### Stored items from a collection
-*-

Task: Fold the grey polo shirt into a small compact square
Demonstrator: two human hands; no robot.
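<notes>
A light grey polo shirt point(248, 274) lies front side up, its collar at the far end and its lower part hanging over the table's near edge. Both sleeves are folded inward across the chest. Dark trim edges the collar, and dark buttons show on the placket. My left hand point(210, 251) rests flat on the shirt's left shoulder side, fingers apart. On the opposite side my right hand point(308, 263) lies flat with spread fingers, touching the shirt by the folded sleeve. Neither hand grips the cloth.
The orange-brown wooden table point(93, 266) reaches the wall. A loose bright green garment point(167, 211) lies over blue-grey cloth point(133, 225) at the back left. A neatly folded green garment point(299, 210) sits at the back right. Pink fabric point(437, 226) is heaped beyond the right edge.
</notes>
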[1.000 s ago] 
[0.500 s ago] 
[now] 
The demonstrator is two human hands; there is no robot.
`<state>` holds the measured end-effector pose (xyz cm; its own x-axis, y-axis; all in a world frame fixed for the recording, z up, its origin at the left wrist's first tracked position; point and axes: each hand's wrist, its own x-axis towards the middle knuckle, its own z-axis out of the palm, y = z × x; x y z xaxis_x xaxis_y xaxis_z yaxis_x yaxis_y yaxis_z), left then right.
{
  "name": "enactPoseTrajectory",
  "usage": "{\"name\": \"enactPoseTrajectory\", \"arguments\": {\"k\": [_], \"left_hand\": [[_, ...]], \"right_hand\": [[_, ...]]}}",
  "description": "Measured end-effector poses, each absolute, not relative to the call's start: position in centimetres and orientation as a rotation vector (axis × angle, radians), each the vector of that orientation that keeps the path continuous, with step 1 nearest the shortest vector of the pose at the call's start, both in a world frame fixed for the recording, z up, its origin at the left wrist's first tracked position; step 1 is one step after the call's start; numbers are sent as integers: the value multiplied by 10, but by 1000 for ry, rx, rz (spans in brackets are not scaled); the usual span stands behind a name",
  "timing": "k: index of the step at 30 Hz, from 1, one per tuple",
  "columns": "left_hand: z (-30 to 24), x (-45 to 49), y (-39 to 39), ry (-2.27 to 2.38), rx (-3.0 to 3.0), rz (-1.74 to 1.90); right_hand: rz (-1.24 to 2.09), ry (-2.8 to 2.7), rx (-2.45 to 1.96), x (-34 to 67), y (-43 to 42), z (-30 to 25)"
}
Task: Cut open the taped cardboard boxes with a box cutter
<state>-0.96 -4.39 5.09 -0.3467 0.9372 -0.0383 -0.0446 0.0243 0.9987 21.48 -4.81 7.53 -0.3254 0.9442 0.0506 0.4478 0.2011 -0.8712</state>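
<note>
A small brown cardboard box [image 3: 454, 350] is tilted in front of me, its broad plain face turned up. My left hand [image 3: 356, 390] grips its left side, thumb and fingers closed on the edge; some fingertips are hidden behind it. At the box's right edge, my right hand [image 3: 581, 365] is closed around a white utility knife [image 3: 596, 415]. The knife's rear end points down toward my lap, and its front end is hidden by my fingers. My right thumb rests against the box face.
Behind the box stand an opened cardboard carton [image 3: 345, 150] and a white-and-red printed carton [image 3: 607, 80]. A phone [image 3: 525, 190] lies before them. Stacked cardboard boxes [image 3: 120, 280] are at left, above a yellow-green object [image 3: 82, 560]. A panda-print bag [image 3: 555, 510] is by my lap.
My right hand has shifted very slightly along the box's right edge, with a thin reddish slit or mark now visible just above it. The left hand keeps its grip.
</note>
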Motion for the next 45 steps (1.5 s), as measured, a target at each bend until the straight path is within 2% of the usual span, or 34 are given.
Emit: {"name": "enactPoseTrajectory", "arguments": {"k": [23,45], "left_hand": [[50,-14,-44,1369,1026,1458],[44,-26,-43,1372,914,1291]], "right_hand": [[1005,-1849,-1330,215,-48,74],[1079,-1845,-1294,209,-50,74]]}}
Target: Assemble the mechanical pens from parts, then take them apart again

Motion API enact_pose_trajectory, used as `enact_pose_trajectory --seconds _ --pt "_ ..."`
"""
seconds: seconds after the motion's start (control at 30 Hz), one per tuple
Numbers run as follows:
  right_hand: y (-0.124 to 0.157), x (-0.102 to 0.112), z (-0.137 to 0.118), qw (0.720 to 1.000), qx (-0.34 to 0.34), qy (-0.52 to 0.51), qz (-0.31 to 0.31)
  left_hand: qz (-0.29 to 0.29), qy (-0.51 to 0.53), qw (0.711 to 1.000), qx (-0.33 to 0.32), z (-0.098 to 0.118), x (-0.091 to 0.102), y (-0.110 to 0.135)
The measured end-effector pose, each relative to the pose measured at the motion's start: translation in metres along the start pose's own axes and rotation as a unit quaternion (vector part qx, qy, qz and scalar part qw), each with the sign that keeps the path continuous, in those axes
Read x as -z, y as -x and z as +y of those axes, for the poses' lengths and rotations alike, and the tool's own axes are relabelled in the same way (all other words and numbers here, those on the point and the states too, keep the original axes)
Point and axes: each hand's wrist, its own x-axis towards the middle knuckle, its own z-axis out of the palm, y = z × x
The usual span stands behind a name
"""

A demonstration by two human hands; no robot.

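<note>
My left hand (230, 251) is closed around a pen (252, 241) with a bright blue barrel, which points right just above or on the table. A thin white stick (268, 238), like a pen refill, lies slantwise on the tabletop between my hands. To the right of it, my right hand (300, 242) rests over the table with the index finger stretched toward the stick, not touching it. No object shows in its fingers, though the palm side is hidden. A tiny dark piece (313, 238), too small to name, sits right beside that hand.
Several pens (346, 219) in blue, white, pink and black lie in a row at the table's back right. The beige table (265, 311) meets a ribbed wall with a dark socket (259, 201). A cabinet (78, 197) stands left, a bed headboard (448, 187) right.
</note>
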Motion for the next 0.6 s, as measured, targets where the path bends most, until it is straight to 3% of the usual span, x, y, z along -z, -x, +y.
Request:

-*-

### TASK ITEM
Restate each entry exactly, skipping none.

### RESPONSE AREA
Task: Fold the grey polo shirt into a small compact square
Demonstrator: two human hands; no robot.
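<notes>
A light grey polo shirt point(248, 274) lies front side up, its collar at the far end and its lower part hanging over the table's near edge. Both sleeves are folded inward across the chest. Dark trim edges the collar, and dark buttons show on the placket. My left hand point(210, 251) rests flat on the shirt's left shoulder side, fingers apart. On the opposite side my right hand point(308, 263) lies flat with spread fingers, touching the shirt by the folded sleeve. Neither hand grips the cloth.
The orange-brown wooden table point(93, 266) reaches the wall. A loose bright green garment point(167, 211) lies over blue-grey cloth point(133, 225) at the back left. A neatly folded green garment point(299, 210) sits at the back right. Pink fabric point(437, 226) is heaped beyond the right edge.
</notes>
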[1.000 s ago] 
[0.500 s ago] 
[now] 
The demonstrator is two human hands; there is no robot.
`<state>` holds the measured end-effector pose (xyz cm; its own x-axis, y-axis; all in a world frame fixed for the recording, z up, its origin at the left wrist's first tracked position; point and axes: each hand's wrist, its own x-axis towards the middle knuckle, its own z-axis out of the palm, y = z × x; x y z xaxis_x xaxis_y xaxis_z yaxis_x yaxis_y yaxis_z), left then right.
{
  "name": "enactPoseTrajectory",
  "usage": "{\"name\": \"enactPoseTrajectory\", \"arguments\": {\"k\": [_], \"left_hand\": [[_, ...]], \"right_hand\": [[_, ...]]}}",
  "description": "Measured end-effector poses, each absolute, not relative to the call's start: position in centimetres and orientation as a rotation vector (axis × angle, radians), each the vector of that orientation that keeps the path continuous, with step 1 nearest the shortest vector of the pose at the call's start, both in a world frame fixed for the recording, z up, its origin at the left wrist's first tracked position; step 1 is one step after the call's start; numbers are sent as integers: the value multiplied by 10, but by 1000 for ry, rx, rz (spans in brackets are not scaled); the usual span stands behind a name",
  "timing": "k: index of the step at 30 Hz, from 1, one per tuple",
  "columns": "left_hand: z (-30 to 24), x (-45 to 49), y (-39 to 39), ry (-2.27 to 2.38), rx (-3.0 to 3.0), rz (-1.74 to 1.90); right_hand: rz (-1.24 to 2.09), ry (-2.8 to 2.7), rx (-2.45 to 1.96), x (-34 to 67), y (-43 to 42), z (-30 to 25)"
}
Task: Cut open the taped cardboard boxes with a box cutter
<state>-0.96 -4.39 5.09 -0.3467 0.9372 -0.0383 -0.0446 0.0243 0.9987 21.48 -4.81 7.53 -0.3254 0.9442 0.0506 0.4478 0.2011 -0.8712</state>
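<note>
A small brown cardboard box [image 3: 454, 350] is tilted in front of me, its broad plain face turned up. My left hand [image 3: 356, 390] grips its left side, thumb and fingers closed on the edge; some fingertips are hidden behind it. At the box's right edge, my right hand [image 3: 581, 365] is closed around a white utility knife [image 3: 596, 415]. The knife's rear end points down toward my lap, and its front end is hidden by my fingers. My right thumb rests against the box face.
Behind the box stand an opened cardboard carton [image 3: 345, 150] and a white-and-red printed carton [image 3: 607, 80]. A phone [image 3: 525, 190] lies before them. Stacked cardboard boxes [image 3: 120, 280] are at left, above a yellow-green object [image 3: 82, 560]. A panda-print bag [image 3: 555, 510] is by my lap.
My right hand has shifted very slightly along the box's right edge, with a thin reddish slit or mark now visible just above it. The left hand keeps its grip.
</note>
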Motion for the next 45 steps (1.5 s), as measured, a target at each bend until the straight path is within 2% of the usual span, or 34 are given.
Emit: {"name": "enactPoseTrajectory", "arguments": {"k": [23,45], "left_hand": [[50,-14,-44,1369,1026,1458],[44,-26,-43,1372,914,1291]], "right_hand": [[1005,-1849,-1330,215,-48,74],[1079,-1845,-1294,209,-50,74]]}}
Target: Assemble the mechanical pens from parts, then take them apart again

Motion API enact_pose_trajectory, used as `enact_pose_trajectory --seconds _ --pt "_ ..."`
"""
seconds: seconds after the motion's start (control at 30 Hz), one per tuple
Numbers run as follows:
  right_hand: y (-0.124 to 0.157), x (-0.102 to 0.112), z (-0.137 to 0.118), qw (0.720 to 1.000), qx (-0.34 to 0.34), qy (-0.52 to 0.51), qz (-0.31 to 0.31)
  left_hand: qz (-0.29 to 0.29), qy (-0.51 to 0.53), qw (0.711 to 1.000), qx (-0.33 to 0.32), z (-0.098 to 0.118), x (-0.091 to 0.102), y (-0.110 to 0.135)
The measured end-effector pose, each relative to the pose measured at the motion's start: translation in metres along the start pose's own axes and rotation as a unit quaternion (vector part qx, qy, qz and scalar part qw), each with the sign that keeps the path continuous, in those axes
Read x as -z, y as -x and z as +y of those axes, for the poses' lengths and rotations alike, and the tool's own axes are relabelled in the same way (all other words and numbers here, those on the point and the states too, keep the original axes)
Point and axes: each hand's wrist, its own x-axis towards the middle knuckle, its own z-axis out of the palm, y = z × x
The usual span stands behind a name
"""

A demonstration by two human hands; no robot.

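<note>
My left hand (230, 251) is closed around a pen (252, 241) with a bright blue barrel, which points right just above or on the table. A thin white stick (268, 238), like a pen refill, lies slantwise on the tabletop between my hands. To the right of it, my right hand (300, 242) rests over the table with the index finger stretched toward the stick, not touching it. No object shows in its fingers, though the palm side is hidden. A tiny dark piece (313, 238), too small to name, sits right beside that hand.
Several pens (346, 219) in blue, white, pink and black lie in a row at the table's back right. The beige table (265, 311) meets a ribbed wall with a dark socket (259, 201). A cabinet (78, 197) stands left, a bed headboard (448, 187) right.
</note>
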Motion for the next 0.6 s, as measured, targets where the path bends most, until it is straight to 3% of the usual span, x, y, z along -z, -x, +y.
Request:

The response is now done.